It would certainly be somewhat surprising had Manetho given such a statement of the sums total of all the years of reign in the case of any family of the New Empire. As Lists of Kings of the two preceding periods were in existence at its commencement, it must also have possessed historical registers. Civilisation and literature were never again interrupted in Egypt from that time to the fall of the Roman Empire, and Manetho lived in the flourishing age of the Ptolemies. But what authority have we for supposing that the Lists of the New Empire in their present form and with their present sums, are the work of Manetho?
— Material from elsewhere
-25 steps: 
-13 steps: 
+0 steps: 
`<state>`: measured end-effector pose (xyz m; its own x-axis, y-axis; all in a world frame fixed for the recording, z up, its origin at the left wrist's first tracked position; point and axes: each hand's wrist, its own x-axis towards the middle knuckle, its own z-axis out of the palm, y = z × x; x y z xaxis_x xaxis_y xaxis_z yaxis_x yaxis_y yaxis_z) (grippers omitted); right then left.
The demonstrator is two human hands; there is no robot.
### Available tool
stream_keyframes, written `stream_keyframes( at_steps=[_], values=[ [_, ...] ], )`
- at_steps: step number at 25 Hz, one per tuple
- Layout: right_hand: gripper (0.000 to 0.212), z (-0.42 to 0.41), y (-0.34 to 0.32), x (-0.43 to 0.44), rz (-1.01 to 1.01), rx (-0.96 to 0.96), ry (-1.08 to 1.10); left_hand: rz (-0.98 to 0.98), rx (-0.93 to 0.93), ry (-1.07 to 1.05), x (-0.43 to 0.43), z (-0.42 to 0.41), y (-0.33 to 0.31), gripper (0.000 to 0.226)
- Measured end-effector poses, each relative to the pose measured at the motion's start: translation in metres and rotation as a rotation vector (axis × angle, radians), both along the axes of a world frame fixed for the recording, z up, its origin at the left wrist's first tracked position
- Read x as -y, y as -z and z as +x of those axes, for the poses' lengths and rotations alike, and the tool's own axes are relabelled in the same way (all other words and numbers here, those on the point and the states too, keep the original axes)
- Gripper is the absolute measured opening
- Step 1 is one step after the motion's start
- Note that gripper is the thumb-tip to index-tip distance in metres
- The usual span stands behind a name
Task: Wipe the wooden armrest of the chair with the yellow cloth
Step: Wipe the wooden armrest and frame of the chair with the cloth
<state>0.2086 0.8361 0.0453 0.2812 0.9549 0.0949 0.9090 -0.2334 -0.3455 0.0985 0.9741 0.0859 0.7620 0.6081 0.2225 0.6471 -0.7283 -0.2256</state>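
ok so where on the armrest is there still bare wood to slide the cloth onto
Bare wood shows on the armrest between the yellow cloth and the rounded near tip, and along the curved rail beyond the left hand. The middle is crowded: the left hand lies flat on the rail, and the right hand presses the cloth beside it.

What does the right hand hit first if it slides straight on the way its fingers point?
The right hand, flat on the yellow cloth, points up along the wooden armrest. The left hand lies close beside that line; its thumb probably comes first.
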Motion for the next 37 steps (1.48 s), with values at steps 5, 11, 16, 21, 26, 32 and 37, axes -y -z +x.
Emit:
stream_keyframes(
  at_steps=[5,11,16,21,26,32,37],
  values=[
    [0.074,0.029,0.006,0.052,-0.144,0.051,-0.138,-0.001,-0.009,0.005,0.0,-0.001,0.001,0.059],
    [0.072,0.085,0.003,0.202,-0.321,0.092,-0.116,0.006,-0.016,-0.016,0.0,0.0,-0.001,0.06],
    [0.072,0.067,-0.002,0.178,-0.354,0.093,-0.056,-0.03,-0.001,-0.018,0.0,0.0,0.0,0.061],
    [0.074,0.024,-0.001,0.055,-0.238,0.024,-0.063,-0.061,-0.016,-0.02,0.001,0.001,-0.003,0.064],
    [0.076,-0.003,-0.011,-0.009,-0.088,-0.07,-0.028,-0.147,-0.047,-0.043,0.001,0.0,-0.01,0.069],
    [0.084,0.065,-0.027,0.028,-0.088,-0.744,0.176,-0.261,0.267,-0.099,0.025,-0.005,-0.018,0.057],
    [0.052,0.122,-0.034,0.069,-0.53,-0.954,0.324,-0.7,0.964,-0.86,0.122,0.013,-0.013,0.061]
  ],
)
May they not be a digest of extracts from the historical work, or, as the form of the Lists is clearly according to primitive Egyptian practice, may they not have been enlarged, by interpolating the names of Kings (friends or foes who reigned contemporarily) out of the same work, and their chronology have thus been corrupted? Some light will be thrown upon the question in our inquiry concerning the Christian schools of Manethonian criticism; its complete settlement however can only be obtained through a careful analysis of the

monuments.

As regards the rule of succession in the New Empire, it may here be assumed, as demonstrated, that no two Dynasties, from the 18th to the 30th,88 were contemporary. This fact is admitted by all Egyptologers, an admission

83 The contemporaneity of the 25th and 26th in its commencement is asserted by some chronologers. [S. B.]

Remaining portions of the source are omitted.